- Cats don’t fart or burp. Will maybe they do, but I’ve never witnessed (or smelt) it.
- Cats don’t answer back. Sometimes you really don’t need that sarcastic comment over your new pair of nude coloured shoes (to add to your other 27 pairs.
- You don’t have to share your treats with your cat; chocolate, cheese, wine.. it’s not good for them.
- Cats don’t know when their birthday is; that means more money going into my Louboutin shoe fund.
- Cats will catch the bugs. I am noticing an increasing amount of men who are scared of spiders. Seriously?! If you’re not gonna get the bugs out of the bath tub my pussy and I don’t want you in our lives.
- Cats don’t make stupid comments throughout your favourite TV shows. I JUST WANT TO WATCH BACK TO BACK EPISODES OF “DON’T TELL THE BRIDE” IN PEACE. I don’t want to hear another lecture form YOU telling me how “weddings are a waste of money”. They’re not; you’re just a commitment-phobe with a tight wallet.

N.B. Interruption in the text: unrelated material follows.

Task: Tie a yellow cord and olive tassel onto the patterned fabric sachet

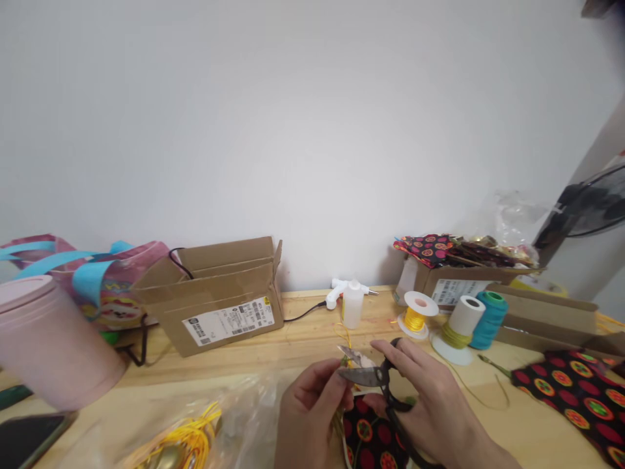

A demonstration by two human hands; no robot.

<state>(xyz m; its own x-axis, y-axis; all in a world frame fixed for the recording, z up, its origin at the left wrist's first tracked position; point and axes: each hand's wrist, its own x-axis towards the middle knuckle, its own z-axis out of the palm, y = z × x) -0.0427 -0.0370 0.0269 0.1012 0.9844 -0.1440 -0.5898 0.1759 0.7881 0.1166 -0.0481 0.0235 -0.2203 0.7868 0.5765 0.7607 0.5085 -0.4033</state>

- Cats are happy to just listen to your problems; sometimes I just want to have a moan about something. I don’t want you to try and solve the problem. I just want you to listen.
- My house is a football free zone because my cat thinks it’s stupid too.
- Cats won’t steal your expensive moisturiser.
- Your cat won’t leave the toilet seat up. The bathroom is all yours!
So as much as I dread dying alone, surrounded by cats, I sometimes think that maybe the cat ladies are onto something.